The visited HashSet tracks all paths we've seen. If we encounter a path we've already visited, we have a cycle:

graph LR
    A["A<br/>Reference"] -->|"step 1"| B["B<br/>Reference"]
    B -->|"step 2"| C["C<br/>Reference"]
    C -->|"step 3"| A

    style A fill:#fadbd8,stroke:#e74c3c,stroke-width:3px
    style B fill:#fef9e7,stroke:#f39c12
    style C fill:#fef9e7,stroke:#f39c12

Cycle detection trace:

StepFollowvisited setResult
1Start at A{ A }A is Ref → follow
2A → B{ A, B }B is Ref → follow
3B → C{ A, B, C }C is Ref → follow
4C → AA already in visited!Error::CyclicRef

Without cycle detection, this would loop forever. MAX_REFERENCE_HOPS = 10 also caps traversal depth for long chains.
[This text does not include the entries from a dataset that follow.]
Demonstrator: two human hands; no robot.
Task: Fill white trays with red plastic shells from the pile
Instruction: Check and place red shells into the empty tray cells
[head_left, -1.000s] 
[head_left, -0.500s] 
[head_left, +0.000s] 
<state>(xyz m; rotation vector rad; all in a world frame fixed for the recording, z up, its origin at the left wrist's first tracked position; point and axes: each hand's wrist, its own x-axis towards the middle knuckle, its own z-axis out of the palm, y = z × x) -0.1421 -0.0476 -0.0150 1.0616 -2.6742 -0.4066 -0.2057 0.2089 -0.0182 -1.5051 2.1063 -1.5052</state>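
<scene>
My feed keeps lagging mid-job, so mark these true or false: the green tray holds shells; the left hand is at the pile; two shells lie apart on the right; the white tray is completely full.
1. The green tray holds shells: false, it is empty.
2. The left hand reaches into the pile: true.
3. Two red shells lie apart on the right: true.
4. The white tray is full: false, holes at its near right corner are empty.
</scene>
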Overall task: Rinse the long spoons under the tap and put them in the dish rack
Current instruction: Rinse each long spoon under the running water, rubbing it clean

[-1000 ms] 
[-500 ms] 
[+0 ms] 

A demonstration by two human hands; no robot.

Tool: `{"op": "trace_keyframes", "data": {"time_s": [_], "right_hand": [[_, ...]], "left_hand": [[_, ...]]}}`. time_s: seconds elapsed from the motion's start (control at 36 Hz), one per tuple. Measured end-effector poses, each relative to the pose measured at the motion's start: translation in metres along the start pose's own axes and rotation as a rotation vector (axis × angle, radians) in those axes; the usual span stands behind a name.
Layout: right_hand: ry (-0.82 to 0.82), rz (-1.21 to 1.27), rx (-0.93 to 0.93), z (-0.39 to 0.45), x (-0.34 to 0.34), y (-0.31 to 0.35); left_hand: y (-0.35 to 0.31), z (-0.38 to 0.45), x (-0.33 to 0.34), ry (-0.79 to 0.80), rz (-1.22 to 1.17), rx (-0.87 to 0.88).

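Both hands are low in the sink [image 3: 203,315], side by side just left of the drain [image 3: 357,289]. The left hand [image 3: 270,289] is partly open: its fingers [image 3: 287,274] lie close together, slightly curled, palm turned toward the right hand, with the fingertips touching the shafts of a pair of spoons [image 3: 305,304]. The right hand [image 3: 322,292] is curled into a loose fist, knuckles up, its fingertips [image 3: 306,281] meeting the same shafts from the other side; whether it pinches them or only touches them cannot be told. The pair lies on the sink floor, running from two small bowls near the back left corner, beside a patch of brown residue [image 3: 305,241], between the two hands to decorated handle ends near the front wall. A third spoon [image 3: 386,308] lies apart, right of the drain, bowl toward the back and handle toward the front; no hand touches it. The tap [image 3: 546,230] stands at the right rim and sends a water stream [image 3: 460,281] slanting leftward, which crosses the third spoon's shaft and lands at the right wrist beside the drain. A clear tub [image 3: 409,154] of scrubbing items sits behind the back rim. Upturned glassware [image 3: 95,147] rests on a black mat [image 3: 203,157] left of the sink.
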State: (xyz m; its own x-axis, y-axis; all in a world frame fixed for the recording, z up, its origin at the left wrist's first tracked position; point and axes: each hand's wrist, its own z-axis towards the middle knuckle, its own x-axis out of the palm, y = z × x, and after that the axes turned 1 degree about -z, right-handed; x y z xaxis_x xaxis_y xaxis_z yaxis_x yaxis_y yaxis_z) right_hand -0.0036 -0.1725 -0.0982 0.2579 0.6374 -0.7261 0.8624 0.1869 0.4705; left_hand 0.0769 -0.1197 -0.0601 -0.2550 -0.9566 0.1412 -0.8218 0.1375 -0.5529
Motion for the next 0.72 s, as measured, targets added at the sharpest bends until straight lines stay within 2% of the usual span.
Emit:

References in Merk — Combined Value Hashes

When a Reference is stored in a Merk tree, its value_hash must authenticate both the reference structure and the referenced data:

#![allow(unused)]
fn main() {
// merk/src/tree/kv.rs
pub fn update_hashes_using_reference_value_hash(
    mut self,
    reference_value_hash: CryptoHash,
) -> CostContext<Self> {
    // Hash the reference element's own bytes
    let actual_value_hash = value_hash(self.value_as_slice());

    // Combine: H(reference_bytes) ⊕ H(referenced_data)
    let combined = combine_hash(&actual_value_hash, &reference_value_hash);

    self.value_hash = combined;
    self.hash = kv_digest_to_kv_hash(self.key(), self.value_hash());
    // ...
}
}

This means changing either the reference itself OR the data it points to will change the root hash — both are cryptographically bound.